Exercise requirements: Reproduce the material below line by line, beginning with its first line and ending with the line that contains "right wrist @"; leave out pictures.

Recorded information:
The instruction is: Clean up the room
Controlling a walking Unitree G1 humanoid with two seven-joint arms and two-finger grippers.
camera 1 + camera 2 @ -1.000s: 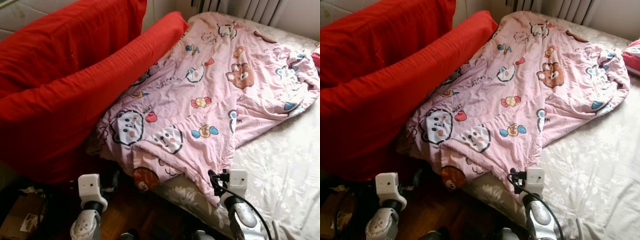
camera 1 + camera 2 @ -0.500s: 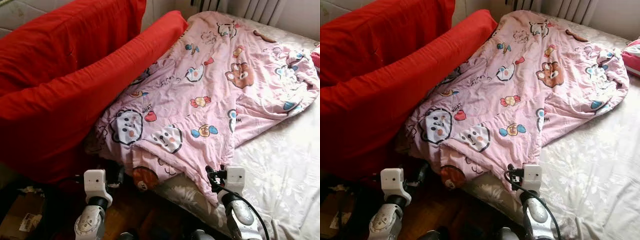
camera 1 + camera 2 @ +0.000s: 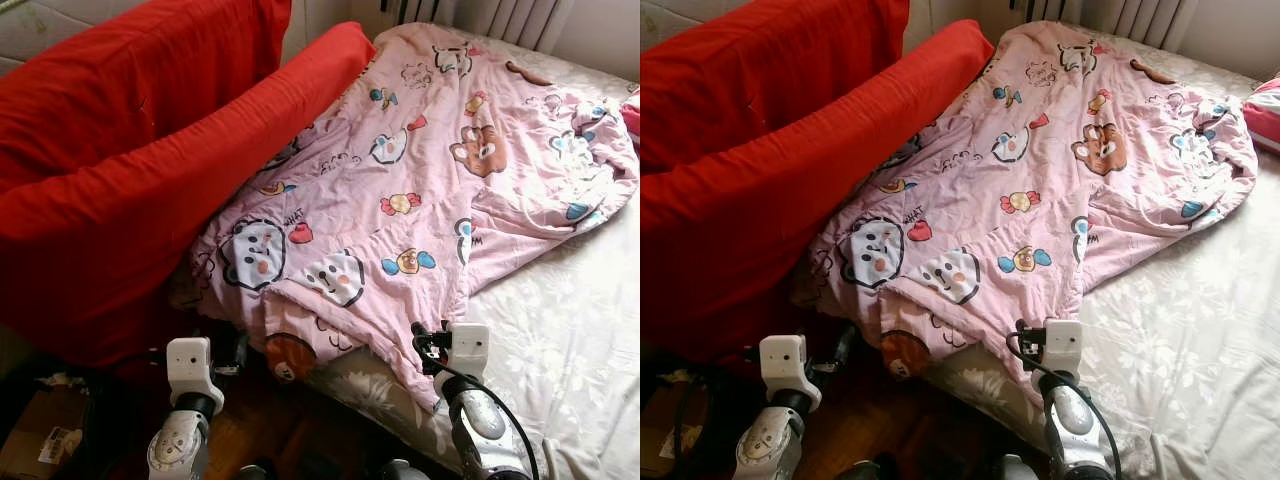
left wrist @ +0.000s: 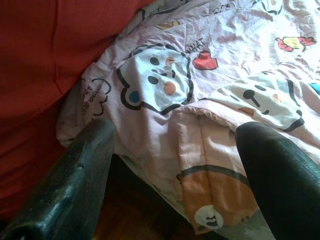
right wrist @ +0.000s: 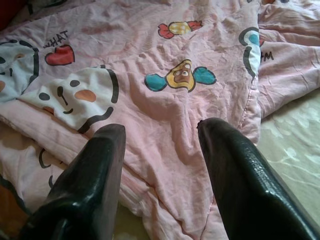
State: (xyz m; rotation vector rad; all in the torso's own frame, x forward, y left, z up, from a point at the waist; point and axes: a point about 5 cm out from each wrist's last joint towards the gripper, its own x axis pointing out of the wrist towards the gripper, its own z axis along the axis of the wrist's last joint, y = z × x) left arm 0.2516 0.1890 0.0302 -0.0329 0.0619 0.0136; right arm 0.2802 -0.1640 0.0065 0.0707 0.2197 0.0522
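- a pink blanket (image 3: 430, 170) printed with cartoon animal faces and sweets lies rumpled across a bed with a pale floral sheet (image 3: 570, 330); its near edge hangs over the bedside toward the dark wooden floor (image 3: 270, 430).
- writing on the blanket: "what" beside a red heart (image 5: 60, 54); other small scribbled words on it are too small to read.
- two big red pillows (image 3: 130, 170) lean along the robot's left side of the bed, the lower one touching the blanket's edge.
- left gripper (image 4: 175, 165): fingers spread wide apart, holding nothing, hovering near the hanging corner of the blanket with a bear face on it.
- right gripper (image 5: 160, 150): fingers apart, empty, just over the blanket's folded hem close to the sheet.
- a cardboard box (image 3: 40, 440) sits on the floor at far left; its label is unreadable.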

Result of the exercise:
The instruction is: Clean up the room
Controlling a walking Unitree G1 humanoid with two seven-joint arms and two-finger grippers.
camera 1 + camera 2 @ -1.000s: 
camera 1 + camera 2 @ -0.500s: 
camera 1 + camera 2 @ +0.000s: 
left wrist @ +0.000s: 
right wrist @ +0.000s: 

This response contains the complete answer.